I understand why there has been support for legislation, as autistic people rightly want their needs to be addressed fully.  However, by far the greatest weight of evidence from  professional organisations is critical of the Bill.  This includes evidence provided by the Children’s Commissioner, the Royal College of GPs, Royal College of Occupational Therapists, Royal College of Paediatrics and Child Health, Royal College of Psychiatry, Royal College of Speech and Language Therapy, the NHS Confederation and other practitioners working to deliver services in the NHS and local authorities.  

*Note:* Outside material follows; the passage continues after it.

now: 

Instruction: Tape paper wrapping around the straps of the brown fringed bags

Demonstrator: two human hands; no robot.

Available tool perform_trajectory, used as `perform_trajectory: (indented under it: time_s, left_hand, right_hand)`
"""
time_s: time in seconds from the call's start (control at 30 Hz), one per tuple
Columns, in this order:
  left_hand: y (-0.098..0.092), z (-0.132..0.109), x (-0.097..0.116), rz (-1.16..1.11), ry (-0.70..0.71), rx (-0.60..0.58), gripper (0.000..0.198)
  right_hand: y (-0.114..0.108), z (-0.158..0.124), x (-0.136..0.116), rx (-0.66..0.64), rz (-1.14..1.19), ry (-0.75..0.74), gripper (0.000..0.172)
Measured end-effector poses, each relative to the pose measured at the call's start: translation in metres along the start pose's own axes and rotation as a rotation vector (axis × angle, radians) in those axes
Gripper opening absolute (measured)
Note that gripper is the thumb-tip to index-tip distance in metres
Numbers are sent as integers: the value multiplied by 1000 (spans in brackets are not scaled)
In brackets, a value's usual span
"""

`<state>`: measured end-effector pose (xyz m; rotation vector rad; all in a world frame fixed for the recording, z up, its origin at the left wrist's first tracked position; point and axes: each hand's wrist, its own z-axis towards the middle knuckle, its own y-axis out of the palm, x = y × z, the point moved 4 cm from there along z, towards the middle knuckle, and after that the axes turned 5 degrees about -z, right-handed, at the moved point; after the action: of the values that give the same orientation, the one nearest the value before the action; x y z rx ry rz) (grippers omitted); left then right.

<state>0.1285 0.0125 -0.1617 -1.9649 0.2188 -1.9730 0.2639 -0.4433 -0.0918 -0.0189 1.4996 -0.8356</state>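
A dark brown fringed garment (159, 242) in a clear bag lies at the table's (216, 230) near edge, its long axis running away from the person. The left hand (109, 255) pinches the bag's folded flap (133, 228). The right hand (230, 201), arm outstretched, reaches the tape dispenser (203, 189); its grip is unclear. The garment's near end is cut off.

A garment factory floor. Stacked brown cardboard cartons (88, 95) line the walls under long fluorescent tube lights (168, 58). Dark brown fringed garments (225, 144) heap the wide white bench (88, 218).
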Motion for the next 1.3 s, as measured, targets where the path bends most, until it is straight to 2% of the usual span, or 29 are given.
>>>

In recent years we have invested significantly in the development of autism services, most notably £13million to roll-out a new Integrated Autism Service, and £2m a year to improve children and young people’s neurodevelopmental assessment and diagnostic services. We continue to support the National Autism Development Team to support service development, hosted by the Welsh Local Government Association and Public Health Wales. The team has developed a wide range of acclaimed autism resources which are freely available on the ASDinfowales website (www.asdinfowales.co.uk).  

There is widespread agreement from organisations delivering improvements that we need time for the enhanced services we are putting in place to take hold.  I recognise that autistic people want reassurance that existing legislation will work for them in the long term, and this is why I am consulting on our plans for an autism Code of Practice. I want to hear their views on the proposals I am putting forward today including where we can make further improvements.